Once the pictures are removed, restate the listing word for word.

DATA EXCERPT
<<<<
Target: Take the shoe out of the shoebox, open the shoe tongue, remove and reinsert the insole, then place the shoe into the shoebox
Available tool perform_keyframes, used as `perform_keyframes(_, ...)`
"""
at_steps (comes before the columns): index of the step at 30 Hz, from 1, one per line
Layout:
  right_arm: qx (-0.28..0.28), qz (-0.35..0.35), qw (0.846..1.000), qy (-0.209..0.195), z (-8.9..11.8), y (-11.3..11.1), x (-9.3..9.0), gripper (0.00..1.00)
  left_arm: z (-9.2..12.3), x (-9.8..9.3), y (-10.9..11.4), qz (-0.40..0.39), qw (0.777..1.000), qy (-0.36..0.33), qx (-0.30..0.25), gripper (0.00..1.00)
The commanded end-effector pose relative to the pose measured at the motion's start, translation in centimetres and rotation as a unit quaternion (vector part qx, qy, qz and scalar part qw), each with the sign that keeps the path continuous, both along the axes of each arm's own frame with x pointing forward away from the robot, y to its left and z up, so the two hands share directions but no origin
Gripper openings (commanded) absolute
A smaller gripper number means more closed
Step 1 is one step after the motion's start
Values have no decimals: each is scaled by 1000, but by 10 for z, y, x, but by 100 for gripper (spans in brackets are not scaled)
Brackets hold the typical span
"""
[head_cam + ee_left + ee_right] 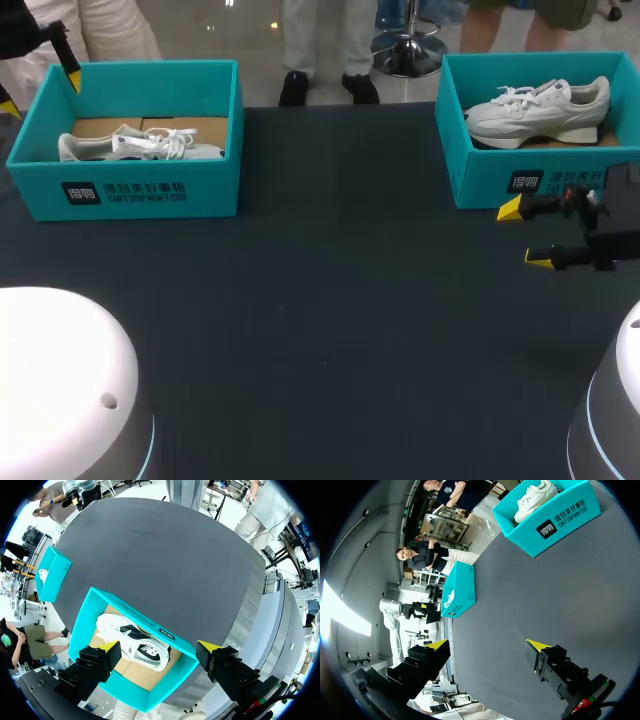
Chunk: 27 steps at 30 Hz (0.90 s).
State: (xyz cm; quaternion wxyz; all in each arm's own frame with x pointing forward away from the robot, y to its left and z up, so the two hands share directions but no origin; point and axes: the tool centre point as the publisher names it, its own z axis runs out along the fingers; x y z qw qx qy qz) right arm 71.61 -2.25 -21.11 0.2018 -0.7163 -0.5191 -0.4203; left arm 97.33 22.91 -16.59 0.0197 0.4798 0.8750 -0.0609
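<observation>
The dark bench [330, 330] carries two open teal boxes, the left box [140, 165] and the right box [480, 185], well apart.

My head camera sits high behind the rig and tilts down over the table [330, 330]. From there the left shoebox [200, 185] is far off at 10 o'clock and the right shoebox [480, 170] at 2 o'clock. My left wrist camera hangs near above the left shoebox, facing almost straight down into it. My right wrist camera rides low beside the right shoebox, facing across the tabletop toward 9 o'clock. All three views share both boxes and the tabletop between them.
</observation>
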Motion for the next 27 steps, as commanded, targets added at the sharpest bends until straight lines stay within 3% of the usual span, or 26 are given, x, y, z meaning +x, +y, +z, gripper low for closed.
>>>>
RESPONSE TO THE EXERCISE
Target: Take the shoe out of the shoebox, open the shoe tongue, remove and reinsert the insole, then place the shoe into the shoebox
Available tool perform_keyframes, used as `perform_keyframes(_, ...)`
"""
at_steps (comes before the columns): index of the step at 30 Hz, from 1, one per line
Layout:
  right_arm: qx (-0.28..0.28), qz (-0.35..0.35), qw (0.846..1.000), qy (-0.209..0.195), z (-8.9..11.8), y (-11.3..11.1), x (-9.3..9.0), gripper (0.00..1.00)
  left_arm: z (-9.2..12.3), x (-9.8..9.3), y (-10.9..11.4), qz (-0.40..0.39), qw (0.777..1.000), qy (-0.36..0.33), qx (-0.30..0.25), gripper (0.00..1.00)
The commanded end-effector pose relative to the pose measured at the motion's start, translation in centimetres and rotation as a unit quaternion (vector part qx, qy, qz and scalar part qw), each with the sign that keeps the path continuous, both along the axes of each arm's own frame with x pointing forward away from the robot, y to its left and z up, so the two hands share directions but no origin
Gripper openings (commanded) absolute
A smaller gripper number means more closed
Step 1 is one step after the motion's start
Values have no decimals: each is scaled by 1000, but by 10 for z, y, x, but by 100 for gripper (spans in brackets are not scaled)
Brackets hold the typical span
"""
[head_cam + ee_left + ee_right] 
Chunk: 27 steps at 30 Hz (0.90 s).
State: (xyz cm; quaternion wxyz; all in each arm's own frame with x pointing forward away from the robot, y to its left and z up, so the two hands share directions but no origin; point and axes: the tool centre point as the publisher names it, its own z axis runs out along the fingers; x y z qw qx qy qz) right arm 71.61 -2.25 -21.11 0.2018 -0.7163 -0.5191 -0.4203; left arm 97.33 22.91 -16.59 0.0197 0.4798 0.8750 -0.0609
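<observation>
The dark bench [330, 330] carries two open teal boxes, the left box [140, 165] and the right box [480, 185], well apart.

My head camera sits high behind the rig and tilts down over the table [330, 330]. From there the left shoebox [200, 185] is far off at 10 o'clock and the right shoebox [480, 170] at 2 o'clock. My left wrist camera hangs near above the left shoebox, facing almost straight down into it. My right wrist camera rides low beside the right shoebox, facing across the tabletop toward 9 o'clock. All three views share both boxes and the tabletop between them.
</observation>
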Motion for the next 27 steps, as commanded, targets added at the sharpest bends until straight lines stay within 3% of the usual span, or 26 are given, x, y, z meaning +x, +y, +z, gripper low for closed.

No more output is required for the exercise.